When you copy the material below, keep every line exact and leave each picture out.

** Opening Information provided block **

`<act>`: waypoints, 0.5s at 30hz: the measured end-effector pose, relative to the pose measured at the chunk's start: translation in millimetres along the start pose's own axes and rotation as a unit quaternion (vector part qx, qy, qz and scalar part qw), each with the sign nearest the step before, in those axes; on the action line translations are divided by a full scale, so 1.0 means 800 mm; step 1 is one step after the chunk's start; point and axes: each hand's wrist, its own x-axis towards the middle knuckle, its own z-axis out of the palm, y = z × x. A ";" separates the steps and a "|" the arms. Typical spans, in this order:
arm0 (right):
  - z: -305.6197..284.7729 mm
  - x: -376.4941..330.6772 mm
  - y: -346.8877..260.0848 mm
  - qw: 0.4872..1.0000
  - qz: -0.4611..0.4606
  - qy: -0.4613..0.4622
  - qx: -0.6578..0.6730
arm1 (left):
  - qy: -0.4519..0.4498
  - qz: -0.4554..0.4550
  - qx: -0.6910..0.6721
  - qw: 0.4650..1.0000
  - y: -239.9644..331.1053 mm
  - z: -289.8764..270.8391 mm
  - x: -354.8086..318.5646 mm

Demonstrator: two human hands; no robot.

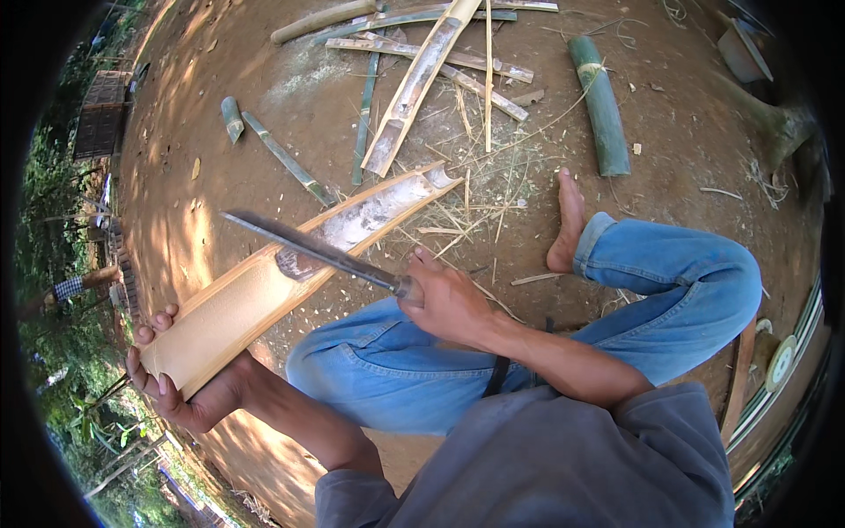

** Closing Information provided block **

- Answer box
`<act>`: waypoints, 0.5s at 30hz: the measured end-effector pose, relative to the pose measured at the chunk's start: translation in millimetres along the start pose's own axes and rotation as a unit quaternion (vector part qx, qy, qz and scalar part qw), each with the sign nearest the step before, in those axes; on the action line translations are divided by a full scale, so 1.0 means 800 mm; step 1 is one step after the chunk's start; point and axes: each hand's wrist, its own x-axis towards the middle knuckle, its own z-axis out of the palm, y = z × x. A ";" separates the steps and a "|" the arms. Typical spans, in this order:
arm0 (right):
  - z: -305.6197..284.7729 mm
  - x: -376.4941..330.6772 mm
  - y: -346.8877..260.0848 mm
  - qw: 0.4872..1.0000
  - qz: -0.4611..0.4606
  - qy: -0.4613..0.4622
  - qx: -0.6578..0.6730
arm1 (left):
  - qy: -0.4519..0.4498
  - qz: -0.4554..0.4550
  - qx: -0.6910..0.6721
  - qw: 0.4650..1.0000
  - y: -239.9644..331.1053 mm
  - z: -289.8764..270.8391 mm
  - x: -354.8086..318.5646 mm

Demonstrator: two human hands; no robot.

Work on this exercise is now finished.